*SUPPLIED RECORDS:*
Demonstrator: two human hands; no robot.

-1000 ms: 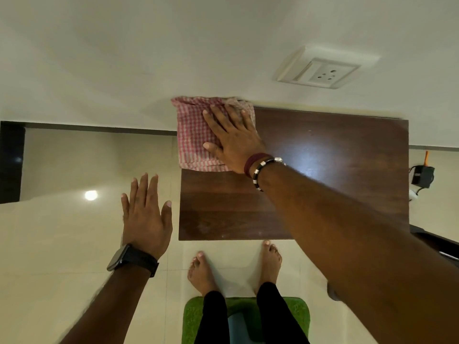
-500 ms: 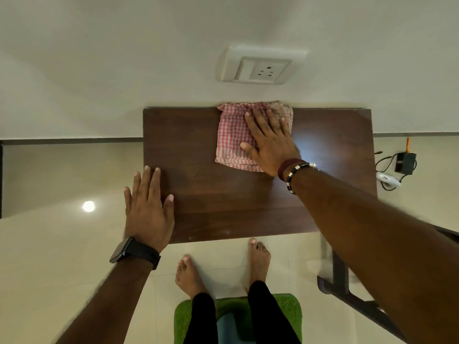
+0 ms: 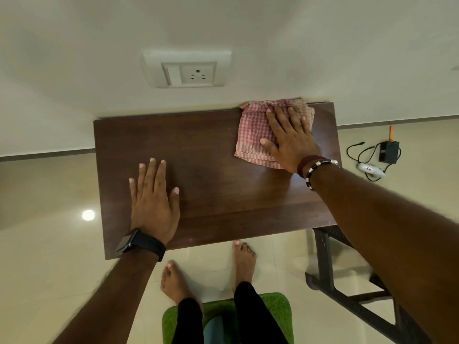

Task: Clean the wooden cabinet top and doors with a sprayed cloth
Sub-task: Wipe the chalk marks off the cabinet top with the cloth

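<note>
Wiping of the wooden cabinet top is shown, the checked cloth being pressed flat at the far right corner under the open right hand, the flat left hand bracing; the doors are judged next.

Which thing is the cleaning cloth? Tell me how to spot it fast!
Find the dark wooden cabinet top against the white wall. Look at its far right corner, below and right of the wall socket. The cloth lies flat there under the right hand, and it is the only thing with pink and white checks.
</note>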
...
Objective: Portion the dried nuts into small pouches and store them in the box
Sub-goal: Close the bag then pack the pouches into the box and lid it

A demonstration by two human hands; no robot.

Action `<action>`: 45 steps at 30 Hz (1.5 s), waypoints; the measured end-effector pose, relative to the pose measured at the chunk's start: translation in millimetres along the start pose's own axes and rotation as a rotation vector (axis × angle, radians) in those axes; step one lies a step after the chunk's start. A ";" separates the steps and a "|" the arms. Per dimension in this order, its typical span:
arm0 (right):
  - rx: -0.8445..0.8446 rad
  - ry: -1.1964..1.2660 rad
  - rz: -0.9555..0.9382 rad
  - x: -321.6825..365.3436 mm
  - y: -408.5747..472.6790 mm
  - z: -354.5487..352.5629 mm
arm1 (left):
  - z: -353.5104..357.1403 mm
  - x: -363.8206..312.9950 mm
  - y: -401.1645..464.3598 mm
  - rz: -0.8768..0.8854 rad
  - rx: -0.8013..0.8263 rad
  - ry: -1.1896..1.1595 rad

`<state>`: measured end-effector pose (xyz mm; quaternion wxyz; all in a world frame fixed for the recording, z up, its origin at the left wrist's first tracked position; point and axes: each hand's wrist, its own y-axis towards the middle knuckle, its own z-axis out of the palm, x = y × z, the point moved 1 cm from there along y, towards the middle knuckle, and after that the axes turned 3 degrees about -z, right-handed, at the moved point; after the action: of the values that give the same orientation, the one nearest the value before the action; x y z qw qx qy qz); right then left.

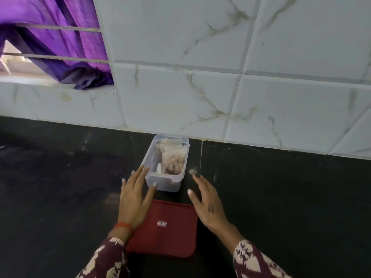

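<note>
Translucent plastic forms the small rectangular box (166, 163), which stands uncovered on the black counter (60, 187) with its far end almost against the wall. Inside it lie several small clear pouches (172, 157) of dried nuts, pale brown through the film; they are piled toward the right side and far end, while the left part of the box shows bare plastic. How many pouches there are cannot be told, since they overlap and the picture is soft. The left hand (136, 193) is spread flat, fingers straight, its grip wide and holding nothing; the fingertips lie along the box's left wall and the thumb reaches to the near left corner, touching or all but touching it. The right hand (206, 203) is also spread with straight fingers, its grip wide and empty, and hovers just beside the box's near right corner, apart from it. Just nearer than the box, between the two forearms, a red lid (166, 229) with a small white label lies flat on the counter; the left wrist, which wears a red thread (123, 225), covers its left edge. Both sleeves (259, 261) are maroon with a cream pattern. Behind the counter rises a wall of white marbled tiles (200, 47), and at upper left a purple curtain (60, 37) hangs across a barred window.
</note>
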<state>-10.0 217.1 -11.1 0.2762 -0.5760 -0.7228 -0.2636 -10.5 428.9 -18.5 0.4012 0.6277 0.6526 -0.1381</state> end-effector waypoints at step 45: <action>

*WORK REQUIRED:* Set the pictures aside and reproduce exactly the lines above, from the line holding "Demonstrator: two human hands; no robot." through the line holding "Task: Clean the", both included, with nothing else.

*ANSWER BOX:*
Demonstrator: two human hands; no robot.

-1000 ms: 
-500 ms: 
+0 ms: 

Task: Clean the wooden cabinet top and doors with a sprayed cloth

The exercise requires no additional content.